BRIEF
When the line containing "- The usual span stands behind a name" is found in the data below, copy it and each line after it through the line containing "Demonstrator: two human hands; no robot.", exactly and with no others.

*** DATASET EXCERPT Section Begins ***

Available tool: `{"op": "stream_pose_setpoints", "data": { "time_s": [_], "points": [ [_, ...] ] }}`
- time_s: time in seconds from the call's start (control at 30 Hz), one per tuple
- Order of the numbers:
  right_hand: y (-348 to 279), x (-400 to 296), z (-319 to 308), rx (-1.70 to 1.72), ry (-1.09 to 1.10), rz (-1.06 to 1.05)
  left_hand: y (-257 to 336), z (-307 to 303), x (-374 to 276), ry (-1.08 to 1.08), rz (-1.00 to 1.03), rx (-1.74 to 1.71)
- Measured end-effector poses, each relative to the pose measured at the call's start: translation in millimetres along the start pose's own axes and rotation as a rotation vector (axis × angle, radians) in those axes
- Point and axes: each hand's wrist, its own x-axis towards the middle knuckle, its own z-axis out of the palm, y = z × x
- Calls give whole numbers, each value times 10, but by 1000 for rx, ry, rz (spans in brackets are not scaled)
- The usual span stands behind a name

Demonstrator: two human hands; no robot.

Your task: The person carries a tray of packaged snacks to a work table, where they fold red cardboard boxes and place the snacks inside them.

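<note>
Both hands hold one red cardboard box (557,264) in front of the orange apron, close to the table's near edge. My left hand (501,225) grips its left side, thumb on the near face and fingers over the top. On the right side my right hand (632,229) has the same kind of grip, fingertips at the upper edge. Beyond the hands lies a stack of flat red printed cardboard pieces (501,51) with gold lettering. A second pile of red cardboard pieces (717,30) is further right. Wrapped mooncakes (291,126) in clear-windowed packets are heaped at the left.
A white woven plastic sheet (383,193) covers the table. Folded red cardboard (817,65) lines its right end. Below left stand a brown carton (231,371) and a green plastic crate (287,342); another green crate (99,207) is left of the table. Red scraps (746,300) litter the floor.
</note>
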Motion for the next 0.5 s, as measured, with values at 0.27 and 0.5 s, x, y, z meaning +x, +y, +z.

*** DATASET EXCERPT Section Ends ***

ANSWER AREA
- The usual span stands behind a name

Demonstrator: two human hands; no robot.

Nothing further remains in the output.